**EXERCISE**
In the entries that follow, find the line containing "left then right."; from there, copy every line exactly through the line containing "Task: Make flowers".
[LISTED ENTRIES — start]
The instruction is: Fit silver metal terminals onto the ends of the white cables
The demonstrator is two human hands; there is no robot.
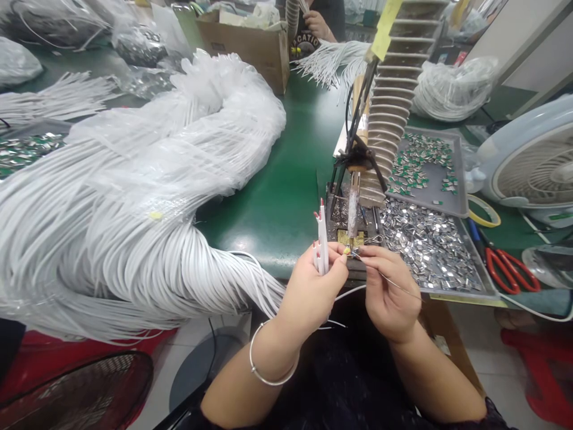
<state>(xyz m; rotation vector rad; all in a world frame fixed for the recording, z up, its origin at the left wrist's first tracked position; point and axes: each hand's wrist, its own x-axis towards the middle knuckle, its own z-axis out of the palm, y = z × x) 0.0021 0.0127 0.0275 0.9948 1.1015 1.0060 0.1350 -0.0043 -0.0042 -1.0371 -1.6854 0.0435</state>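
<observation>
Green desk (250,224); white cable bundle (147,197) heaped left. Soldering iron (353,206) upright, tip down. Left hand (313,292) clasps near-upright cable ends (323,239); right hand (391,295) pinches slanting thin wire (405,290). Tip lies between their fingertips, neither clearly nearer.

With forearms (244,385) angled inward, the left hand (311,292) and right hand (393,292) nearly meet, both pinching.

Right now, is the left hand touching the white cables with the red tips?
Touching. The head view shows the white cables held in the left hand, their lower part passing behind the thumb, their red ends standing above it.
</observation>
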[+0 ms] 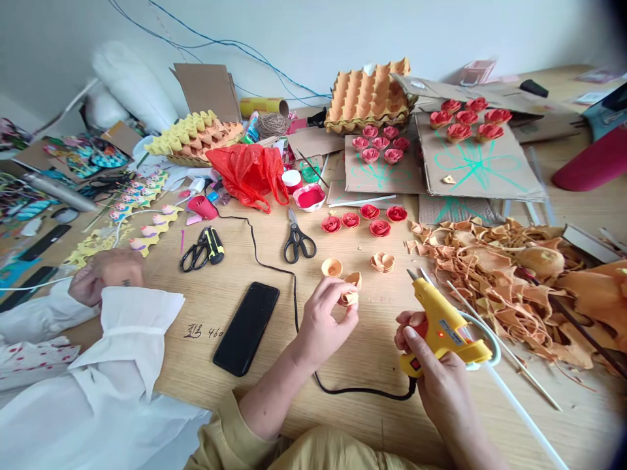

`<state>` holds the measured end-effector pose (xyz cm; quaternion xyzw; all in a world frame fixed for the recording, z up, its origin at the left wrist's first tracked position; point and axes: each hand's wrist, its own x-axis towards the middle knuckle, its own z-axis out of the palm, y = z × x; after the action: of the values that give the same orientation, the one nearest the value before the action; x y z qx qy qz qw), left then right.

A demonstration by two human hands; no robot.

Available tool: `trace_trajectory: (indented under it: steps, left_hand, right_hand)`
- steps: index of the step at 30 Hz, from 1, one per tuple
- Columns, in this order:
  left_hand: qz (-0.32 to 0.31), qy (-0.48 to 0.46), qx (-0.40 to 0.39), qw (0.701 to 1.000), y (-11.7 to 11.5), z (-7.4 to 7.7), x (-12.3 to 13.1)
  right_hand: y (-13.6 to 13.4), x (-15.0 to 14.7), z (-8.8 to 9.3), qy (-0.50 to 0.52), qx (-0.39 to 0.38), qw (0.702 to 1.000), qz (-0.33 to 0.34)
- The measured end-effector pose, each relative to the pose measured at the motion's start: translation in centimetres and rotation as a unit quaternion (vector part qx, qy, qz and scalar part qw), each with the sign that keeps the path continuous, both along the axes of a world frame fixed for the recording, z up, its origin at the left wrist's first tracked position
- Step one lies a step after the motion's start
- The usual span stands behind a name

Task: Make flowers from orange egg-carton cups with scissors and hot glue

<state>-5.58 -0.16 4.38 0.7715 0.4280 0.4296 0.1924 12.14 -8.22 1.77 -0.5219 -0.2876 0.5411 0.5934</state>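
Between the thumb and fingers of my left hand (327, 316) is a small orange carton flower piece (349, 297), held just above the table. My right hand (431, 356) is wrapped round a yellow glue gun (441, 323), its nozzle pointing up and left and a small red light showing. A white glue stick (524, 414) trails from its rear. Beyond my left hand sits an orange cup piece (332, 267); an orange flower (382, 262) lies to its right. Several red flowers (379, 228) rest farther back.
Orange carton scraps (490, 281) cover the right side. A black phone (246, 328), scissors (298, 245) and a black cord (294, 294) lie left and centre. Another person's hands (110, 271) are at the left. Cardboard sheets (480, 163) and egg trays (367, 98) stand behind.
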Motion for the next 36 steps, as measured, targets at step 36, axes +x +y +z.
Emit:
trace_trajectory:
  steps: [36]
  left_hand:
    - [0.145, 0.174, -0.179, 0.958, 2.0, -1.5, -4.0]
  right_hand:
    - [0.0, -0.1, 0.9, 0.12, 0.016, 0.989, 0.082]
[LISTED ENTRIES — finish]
**EXERCISE SOLUTION**
`<state>` holds the measured end-effector pose (xyz cm; quaternion xyzw; all in a world frame fixed for the recording, z up, its origin at the left wrist's first tracked position; point and axes: each hand's wrist, its own x-axis towards the middle knuckle, its own z-axis out of the palm, y = z × x; after the action: of the values that give the same orientation, the one nearest the value before the action; x y z qx qy qz qw), left then right.

A demonstration by two human hands; no robot.

Available tool: `trace_trajectory: (indented under it: steps, left_hand, right_hand)`
- steps: index of the step at 30 Hz, from 1, one per tuple
- Columns, in this order:
  left_hand: qz (-0.32 to 0.31), qy (-0.48 to 0.46), qx (-0.40 to 0.39), qw (0.701 to 1.000), y (-11.7 to 11.5), z (-7.4 to 7.7), x (-12.3 to 13.1)
  right_hand: y (-13.6 to 13.4), x (-15.0 to 14.7), z (-8.8 to 9.3), qy (-0.50 to 0.52), qx (-0.39 to 0.38), qw (0.702 to 1.000), qz (-0.33 to 0.34)
- The measured end-effector pose, each relative to the pose measured at the motion's start: translation in centimetres and rotation as a unit quaternion (vector part qx, qy, qz and scalar part qw), each with the sign that keeps the path continuous, both along the axes of a world frame fixed for the recording, z up, its origin at the left wrist's first tracked position
- Step one lies a step after the motion's start
- The usual span stands behind a name

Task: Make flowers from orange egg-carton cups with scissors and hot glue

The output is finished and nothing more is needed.